OpenSearch 2.11 introduced neural sparse search—a new efficient method of semantic retrieval. In this blog post, you’ll learn about using sparse encoders for semantic search. You’ll find that neural sparse search reduces costs, performs faster, and improves search relevance. We’re excited to share benchmarking results and show how neural sparse search outperforms other search methods. You can even try it out by building your own search engine in just five steps. To skip straight to the results, see Benchmarking results.
When you use a transformer-based encoder, such as BERT, to generate traditional dense vector embeddings, the encoder translates each word into a vector. Collectively, these vectors make up a semantic vector space. In this space, the closer the vectors are, the more similar the words are in meaning.
In sparse encoding, the encoder uses the text to create a list of tokens that have similar semantic meaning. The model vocabulary (WordPiece) contains most commonly used words along with various tense endings (for example, -ed
and -ing
) and suffixes (for example, -ate
and -ion
). You can think of the vocabulary as a semantic space where each document is a sparse vector.
The following images show example results of dense and sparse encoding.
![]() |
![]() |
Left: Dense vector semantic space. Right: Sparse vector semantic space.
-
In dense encoding, documents are represented as high-dimensional vectors. To search these documents, you need to use a k-NN index as an underlying data structure. In contrast, sparse search can use a native Lucene index because sparse encodings are similar to term vectors used by keyword-based matching.

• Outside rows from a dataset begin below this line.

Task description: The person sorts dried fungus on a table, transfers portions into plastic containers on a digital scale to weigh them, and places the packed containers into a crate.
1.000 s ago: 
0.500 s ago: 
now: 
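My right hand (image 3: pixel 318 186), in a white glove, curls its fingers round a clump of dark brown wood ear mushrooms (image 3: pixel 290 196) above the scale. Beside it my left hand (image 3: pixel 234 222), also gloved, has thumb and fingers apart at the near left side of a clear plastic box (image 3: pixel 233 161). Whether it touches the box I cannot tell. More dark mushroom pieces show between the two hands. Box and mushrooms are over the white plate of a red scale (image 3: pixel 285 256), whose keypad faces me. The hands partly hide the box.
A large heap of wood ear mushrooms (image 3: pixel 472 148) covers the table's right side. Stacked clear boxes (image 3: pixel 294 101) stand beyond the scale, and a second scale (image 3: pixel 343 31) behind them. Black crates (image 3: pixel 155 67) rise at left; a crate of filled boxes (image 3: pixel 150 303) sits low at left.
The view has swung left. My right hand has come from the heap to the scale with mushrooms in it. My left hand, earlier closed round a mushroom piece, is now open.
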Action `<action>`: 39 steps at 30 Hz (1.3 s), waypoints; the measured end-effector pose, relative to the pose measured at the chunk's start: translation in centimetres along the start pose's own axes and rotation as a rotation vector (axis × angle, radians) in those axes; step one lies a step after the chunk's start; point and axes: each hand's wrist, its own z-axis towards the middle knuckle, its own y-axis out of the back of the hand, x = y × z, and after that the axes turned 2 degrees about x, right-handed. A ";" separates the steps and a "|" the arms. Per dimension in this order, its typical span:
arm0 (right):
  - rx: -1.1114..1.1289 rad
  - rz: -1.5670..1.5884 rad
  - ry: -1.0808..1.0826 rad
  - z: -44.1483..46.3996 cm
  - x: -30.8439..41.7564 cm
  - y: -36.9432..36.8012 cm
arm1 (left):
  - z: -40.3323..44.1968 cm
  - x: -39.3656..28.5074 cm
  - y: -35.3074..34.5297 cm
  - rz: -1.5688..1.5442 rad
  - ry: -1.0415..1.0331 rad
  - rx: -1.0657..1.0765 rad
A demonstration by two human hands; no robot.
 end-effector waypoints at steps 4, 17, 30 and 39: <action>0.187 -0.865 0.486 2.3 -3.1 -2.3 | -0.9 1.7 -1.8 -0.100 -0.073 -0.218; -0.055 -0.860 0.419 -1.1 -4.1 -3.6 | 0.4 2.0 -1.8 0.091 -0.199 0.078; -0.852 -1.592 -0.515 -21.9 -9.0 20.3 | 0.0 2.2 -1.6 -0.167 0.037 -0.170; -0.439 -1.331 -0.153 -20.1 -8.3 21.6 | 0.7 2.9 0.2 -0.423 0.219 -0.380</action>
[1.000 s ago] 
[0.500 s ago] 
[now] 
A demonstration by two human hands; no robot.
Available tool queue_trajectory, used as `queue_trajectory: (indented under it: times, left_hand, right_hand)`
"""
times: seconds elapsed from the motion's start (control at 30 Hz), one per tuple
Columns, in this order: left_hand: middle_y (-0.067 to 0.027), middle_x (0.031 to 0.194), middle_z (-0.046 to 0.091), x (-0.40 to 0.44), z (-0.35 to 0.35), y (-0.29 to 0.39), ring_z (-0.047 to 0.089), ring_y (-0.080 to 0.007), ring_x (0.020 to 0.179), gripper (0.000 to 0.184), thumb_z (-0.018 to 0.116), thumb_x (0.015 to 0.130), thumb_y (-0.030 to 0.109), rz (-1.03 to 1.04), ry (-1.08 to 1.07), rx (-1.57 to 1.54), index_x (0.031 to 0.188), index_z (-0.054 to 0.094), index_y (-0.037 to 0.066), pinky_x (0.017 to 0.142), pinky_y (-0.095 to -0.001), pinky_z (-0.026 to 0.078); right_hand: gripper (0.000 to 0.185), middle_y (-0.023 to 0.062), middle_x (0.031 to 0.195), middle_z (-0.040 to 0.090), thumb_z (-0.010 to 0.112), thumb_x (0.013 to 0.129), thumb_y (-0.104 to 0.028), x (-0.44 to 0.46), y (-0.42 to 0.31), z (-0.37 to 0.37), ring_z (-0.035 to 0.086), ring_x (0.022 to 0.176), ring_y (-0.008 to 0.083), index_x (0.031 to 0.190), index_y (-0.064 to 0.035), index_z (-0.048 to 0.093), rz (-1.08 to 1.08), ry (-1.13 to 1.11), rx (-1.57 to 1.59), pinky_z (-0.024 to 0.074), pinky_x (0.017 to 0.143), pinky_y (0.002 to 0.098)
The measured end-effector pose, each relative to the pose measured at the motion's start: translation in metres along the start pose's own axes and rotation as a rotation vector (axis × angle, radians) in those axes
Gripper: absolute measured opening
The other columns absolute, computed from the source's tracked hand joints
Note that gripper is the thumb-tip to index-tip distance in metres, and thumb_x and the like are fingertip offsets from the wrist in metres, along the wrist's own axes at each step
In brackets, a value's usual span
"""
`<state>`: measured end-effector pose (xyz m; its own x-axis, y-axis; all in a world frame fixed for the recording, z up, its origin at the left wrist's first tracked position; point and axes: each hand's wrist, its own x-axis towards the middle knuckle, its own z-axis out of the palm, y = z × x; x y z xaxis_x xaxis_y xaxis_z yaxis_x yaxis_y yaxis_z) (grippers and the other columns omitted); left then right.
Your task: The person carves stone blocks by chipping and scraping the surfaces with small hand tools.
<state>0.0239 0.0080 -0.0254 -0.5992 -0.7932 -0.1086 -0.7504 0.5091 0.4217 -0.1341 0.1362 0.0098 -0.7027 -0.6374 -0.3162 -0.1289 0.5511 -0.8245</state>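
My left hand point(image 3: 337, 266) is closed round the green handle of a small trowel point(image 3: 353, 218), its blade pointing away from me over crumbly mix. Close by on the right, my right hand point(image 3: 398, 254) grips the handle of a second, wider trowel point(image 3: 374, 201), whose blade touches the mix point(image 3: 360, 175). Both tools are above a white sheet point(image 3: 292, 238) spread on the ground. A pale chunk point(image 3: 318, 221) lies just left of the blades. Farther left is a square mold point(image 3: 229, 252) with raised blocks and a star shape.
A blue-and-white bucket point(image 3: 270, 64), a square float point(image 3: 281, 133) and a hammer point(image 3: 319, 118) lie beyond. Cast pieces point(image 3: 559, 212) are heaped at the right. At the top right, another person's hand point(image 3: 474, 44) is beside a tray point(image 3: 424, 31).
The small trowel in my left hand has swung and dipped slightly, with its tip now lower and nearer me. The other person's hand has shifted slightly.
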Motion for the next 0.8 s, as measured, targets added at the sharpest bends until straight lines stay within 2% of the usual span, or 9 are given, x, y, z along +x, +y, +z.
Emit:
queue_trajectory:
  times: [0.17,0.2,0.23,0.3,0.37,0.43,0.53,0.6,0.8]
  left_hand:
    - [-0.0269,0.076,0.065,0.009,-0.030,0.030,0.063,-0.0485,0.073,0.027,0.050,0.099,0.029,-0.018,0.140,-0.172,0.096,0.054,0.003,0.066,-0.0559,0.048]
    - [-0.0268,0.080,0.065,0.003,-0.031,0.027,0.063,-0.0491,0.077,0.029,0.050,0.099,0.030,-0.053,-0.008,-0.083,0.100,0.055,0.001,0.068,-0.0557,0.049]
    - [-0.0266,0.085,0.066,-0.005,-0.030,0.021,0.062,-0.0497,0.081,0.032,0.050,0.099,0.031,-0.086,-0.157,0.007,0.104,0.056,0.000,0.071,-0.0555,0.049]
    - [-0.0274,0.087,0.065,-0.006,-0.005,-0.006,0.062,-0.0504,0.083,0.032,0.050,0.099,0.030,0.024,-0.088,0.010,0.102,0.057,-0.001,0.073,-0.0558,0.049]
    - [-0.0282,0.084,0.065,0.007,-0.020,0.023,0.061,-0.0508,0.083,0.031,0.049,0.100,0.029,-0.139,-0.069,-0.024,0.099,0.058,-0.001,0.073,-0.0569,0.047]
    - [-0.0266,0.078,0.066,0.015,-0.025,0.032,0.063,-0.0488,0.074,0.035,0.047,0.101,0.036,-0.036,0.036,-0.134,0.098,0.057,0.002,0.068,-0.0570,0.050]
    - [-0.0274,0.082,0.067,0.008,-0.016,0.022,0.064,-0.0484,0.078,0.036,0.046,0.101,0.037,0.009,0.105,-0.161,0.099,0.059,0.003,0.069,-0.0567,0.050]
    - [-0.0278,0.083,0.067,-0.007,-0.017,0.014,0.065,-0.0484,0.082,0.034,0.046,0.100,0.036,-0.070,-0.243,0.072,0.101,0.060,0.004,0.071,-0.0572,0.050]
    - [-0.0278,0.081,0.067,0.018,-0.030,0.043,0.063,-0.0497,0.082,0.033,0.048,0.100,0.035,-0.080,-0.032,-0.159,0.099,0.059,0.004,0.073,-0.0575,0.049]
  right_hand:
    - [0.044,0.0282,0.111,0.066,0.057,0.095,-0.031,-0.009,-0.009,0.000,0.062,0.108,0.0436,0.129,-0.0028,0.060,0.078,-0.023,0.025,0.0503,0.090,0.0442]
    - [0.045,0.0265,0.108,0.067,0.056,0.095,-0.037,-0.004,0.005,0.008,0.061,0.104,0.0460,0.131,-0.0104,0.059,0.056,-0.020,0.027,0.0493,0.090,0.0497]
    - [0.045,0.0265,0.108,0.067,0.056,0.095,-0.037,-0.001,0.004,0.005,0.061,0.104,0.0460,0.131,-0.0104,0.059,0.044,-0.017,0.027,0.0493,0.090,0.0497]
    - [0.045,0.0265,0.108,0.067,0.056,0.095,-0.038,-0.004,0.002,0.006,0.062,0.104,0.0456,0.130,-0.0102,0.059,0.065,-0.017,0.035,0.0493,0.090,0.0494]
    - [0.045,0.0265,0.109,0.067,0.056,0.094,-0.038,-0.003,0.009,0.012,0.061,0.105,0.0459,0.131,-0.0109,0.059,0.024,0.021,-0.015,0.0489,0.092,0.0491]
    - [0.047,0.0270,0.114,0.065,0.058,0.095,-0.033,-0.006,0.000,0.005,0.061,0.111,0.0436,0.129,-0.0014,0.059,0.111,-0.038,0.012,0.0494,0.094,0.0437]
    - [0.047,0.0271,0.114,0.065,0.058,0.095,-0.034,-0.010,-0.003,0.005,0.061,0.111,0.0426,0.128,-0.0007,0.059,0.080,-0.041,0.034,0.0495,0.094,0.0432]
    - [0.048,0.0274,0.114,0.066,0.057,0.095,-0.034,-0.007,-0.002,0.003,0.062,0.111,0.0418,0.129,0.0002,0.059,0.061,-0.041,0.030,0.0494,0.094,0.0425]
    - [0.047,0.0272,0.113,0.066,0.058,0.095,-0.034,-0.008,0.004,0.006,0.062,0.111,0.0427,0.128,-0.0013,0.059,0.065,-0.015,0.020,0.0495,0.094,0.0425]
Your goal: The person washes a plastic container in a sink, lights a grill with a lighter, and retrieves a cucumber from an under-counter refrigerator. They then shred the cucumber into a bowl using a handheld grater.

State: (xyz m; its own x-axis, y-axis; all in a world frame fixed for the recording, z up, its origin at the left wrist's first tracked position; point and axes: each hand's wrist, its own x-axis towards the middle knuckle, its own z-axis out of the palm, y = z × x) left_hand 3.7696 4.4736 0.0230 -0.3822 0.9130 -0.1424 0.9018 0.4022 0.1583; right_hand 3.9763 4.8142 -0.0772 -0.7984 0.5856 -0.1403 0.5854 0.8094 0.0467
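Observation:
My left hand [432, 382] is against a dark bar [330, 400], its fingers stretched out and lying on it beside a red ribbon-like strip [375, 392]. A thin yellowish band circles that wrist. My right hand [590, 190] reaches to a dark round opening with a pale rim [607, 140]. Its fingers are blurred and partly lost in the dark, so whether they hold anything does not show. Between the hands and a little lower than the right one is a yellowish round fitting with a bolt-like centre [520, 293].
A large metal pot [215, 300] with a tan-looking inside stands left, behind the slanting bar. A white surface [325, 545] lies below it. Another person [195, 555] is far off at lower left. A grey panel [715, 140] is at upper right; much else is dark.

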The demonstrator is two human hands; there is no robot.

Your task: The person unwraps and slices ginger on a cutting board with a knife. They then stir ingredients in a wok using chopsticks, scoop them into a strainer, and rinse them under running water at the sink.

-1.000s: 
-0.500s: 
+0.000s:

Compared to k-NN indexes, sparse embeddings have the following cost-reducing advantages:
- Much smaller index size
- Reduced runtime RAM cost
- Lower computational cost
For a detailed comparison, see Table II.
In our previous blog post, we mentioned that searching with dense embeddings presents challenges when encoders encounter unfamiliar content. When an encoder trained on one dataset is used on a different dataset, the encoder often produces unpredictable embeddings, resulting in poor search result relevance.
Often, BM25 performs better than dense encoders on BEIR datasets that incorporate strong domain knowledge. In these cases, sparse encoders can fall back on keyword-based matching, ensuring that their search results are no worse than those produced by BM25. For a comparison of search result relevance benchmarks, see Table I.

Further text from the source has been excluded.